# [WHAT THE TASK REQUIRES]
In the data below, count every line that holds the string "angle" and reply with the number alone.

★ ★ ★ ★ ★ ★ ★

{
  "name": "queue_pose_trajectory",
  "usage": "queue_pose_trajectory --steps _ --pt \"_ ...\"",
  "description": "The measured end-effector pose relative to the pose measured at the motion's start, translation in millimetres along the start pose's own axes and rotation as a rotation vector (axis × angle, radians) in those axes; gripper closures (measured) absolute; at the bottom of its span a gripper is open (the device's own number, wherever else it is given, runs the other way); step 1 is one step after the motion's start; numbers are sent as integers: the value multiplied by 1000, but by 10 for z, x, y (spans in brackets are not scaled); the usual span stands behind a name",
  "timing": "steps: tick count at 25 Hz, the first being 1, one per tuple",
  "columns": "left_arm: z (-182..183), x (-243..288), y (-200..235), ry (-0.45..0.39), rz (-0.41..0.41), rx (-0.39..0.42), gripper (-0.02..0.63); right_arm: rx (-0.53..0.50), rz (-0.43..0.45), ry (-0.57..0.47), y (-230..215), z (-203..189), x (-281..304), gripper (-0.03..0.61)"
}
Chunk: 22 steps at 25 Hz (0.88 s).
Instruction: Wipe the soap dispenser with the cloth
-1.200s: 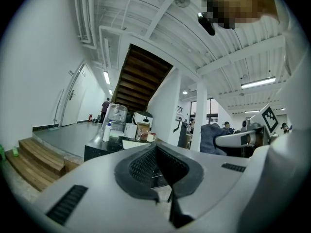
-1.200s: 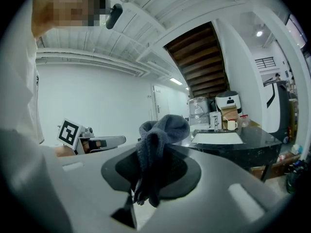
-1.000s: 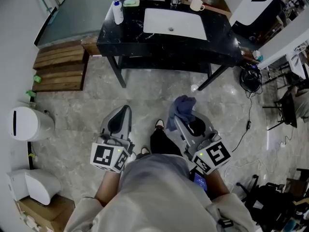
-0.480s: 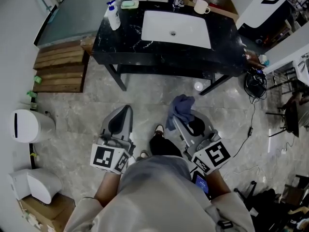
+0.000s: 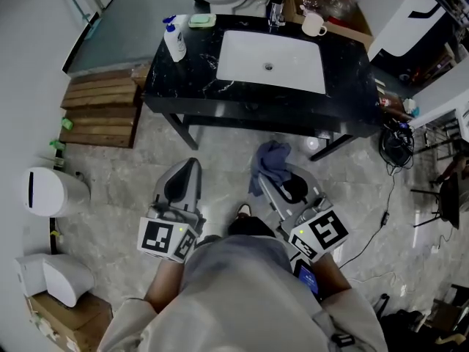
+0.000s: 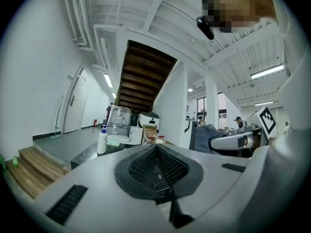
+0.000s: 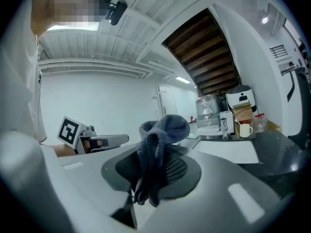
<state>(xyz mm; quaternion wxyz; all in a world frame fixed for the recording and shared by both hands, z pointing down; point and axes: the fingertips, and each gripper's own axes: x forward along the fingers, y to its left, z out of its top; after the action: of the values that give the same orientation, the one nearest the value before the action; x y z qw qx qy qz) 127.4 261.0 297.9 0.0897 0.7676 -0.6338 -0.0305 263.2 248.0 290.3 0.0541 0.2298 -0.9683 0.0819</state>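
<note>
The soap dispenser [image 5: 174, 39], a white pump bottle with a blue top, stands at the left end of the black counter [image 5: 198, 79]; it also shows small in the left gripper view [image 6: 101, 140]. My right gripper [image 5: 268, 176] is shut on a bunched grey-blue cloth [image 5: 271, 164], which sticks up between its jaws in the right gripper view [image 7: 160, 152]. My left gripper [image 5: 187, 169] is shut with nothing in it [image 6: 156, 171]. Both grippers are held level over the floor, short of the counter.
A white sink [image 5: 271, 61] is set in the counter, with a mug [image 5: 314, 25] and a tap [image 5: 275, 12] behind it and a soap dish [image 5: 200, 21] by the dispenser. Wooden steps [image 5: 99, 108] lie left; a white bin [image 5: 55, 191] stands beside them. Cables [image 5: 392, 149] trail at right.
Both grippers and the person have moved closer to the counter, which now sits lower and larger in the head view. The cloth stays clamped in the right gripper.
</note>
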Motion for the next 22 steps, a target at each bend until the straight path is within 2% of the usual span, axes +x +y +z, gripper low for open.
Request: queue_pose_trajectory --steps 11,22 --pt "107 202 -8 2 39 29 607 4 60 -35 -217 135 126 505" --pt "55 397 223 14 45 2 606 17 91 -3 -267 102 458 505"
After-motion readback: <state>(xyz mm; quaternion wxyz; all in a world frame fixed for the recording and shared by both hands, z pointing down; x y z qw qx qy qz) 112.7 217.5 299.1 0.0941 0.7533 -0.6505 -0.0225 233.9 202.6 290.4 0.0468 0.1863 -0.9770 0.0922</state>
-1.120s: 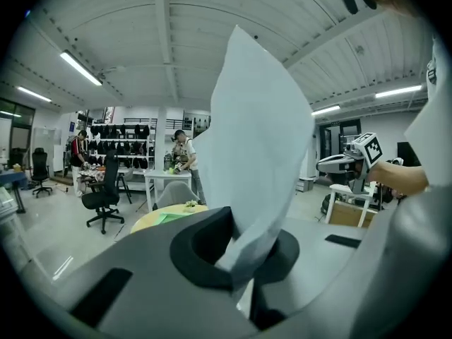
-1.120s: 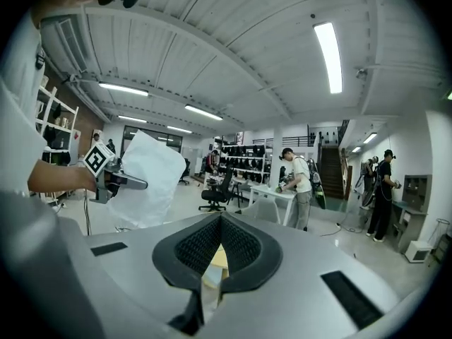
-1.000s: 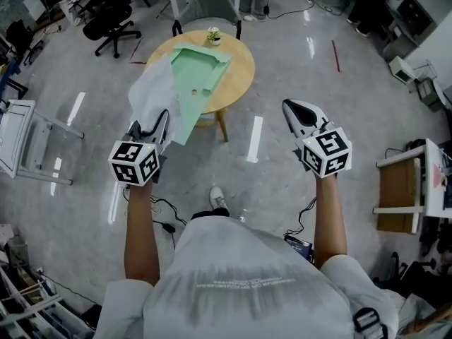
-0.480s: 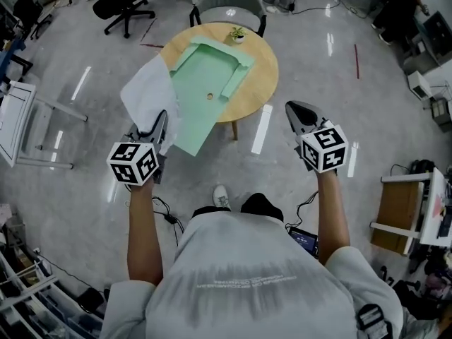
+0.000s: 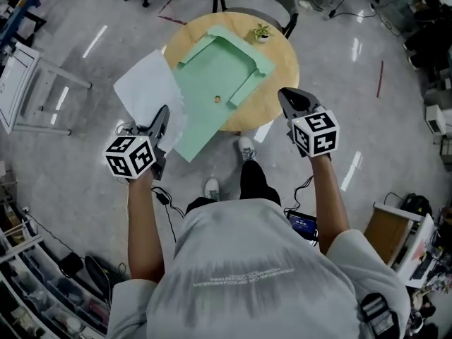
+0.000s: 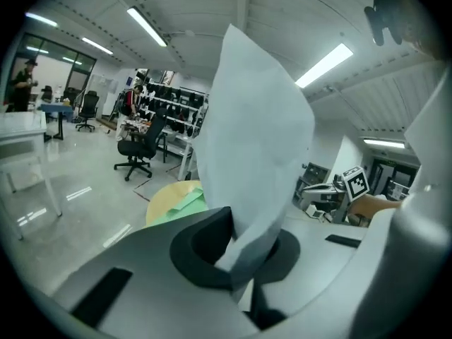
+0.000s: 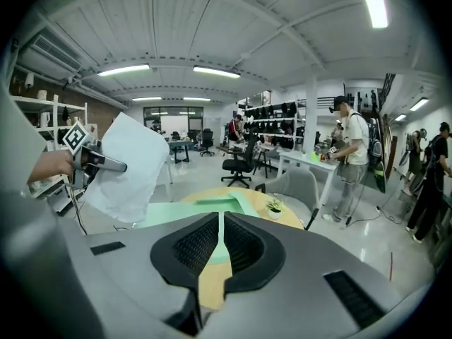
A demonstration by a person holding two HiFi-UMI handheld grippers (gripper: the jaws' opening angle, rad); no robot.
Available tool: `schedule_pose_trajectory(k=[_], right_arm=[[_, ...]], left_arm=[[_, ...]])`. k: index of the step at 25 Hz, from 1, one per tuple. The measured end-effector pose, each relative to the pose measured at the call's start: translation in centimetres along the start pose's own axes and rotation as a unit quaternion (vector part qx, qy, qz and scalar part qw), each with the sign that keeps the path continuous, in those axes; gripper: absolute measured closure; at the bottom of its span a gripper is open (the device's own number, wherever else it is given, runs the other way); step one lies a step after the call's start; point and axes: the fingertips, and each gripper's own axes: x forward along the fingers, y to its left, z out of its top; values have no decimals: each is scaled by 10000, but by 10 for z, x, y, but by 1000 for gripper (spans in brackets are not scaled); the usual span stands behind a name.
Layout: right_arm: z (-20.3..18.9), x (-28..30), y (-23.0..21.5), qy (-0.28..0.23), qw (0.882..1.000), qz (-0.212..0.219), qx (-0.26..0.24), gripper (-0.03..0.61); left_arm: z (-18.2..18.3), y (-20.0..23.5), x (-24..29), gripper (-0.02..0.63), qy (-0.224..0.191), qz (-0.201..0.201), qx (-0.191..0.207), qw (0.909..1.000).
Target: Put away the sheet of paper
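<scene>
White rectangular sheet of paper (image 5: 145, 90) is gripped at its lower edge by the left gripper (image 5: 161, 119), with the jaws clamped tight on it. The sheet is held up in the air and fans toward 11 o'clock from the jaws in the head view. A pale green open paper folder (image 5: 215, 76) is laid on the round light-wood table (image 5: 279, 69). Its long axis runs from 1 o'clock to 7 o'clock, and its 7 o'clock end overhangs the table rim. That end is seen just beside the left gripper, at about its 3 o'clock. The folder's open middle lies at 1 o'clock from those jaws, so the sheet is judged to need carrying that way and lining up with that axis. Whether the sheet's right edge touches the folder cannot be told. The right gripper (image 5: 291, 101) is held at the table rim, at 4 o'clock of the folder. Its jaws are drawn to a thin slit with nothing between them; only table and folder are seen through it. The left gripper is the nearer one to the folder's loose end. The sheet is judged not yet put away.
</scene>
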Motion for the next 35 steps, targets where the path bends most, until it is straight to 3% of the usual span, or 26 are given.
schedule_pose_trajectory(k=[4, 7, 12, 17, 21, 26, 35], right_arm=[[14, 50, -33, -44, 9997, 208, -139, 541], [20, 83, -47, 35, 9975, 435, -553, 551], [10, 129, -53, 201, 9882, 981, -1161, 551], [-10, 167, -69, 549, 9826, 1296, -1209, 549], [-24, 187, -79, 797, 9763, 1478, -1364, 549], [-36, 206, -82, 1080, 9669, 1765, -1492, 549], [-40, 231, -48, 1303, 9495, 2385, -1566, 549]], left_arm=[[-3, 8, 36, 595, -89, 74, -711, 9974], [-13, 16, 59, 595, -128, 83, -1287, 9916], [-51, 23, 89, 595, 13, 69, -2151, 9766], [-83, 42, 117, 595, 102, 123, -2756, 9611], [-108, 58, 132, 597, 274, 320, -3006, 9528], [-137, 67, 143, 595, 631, 658, -2999, 9496], [-154, 82, 152, 595, 705, 829, -3311, 9373]])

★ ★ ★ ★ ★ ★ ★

# [RESULT OF THIS EXERCISE]
2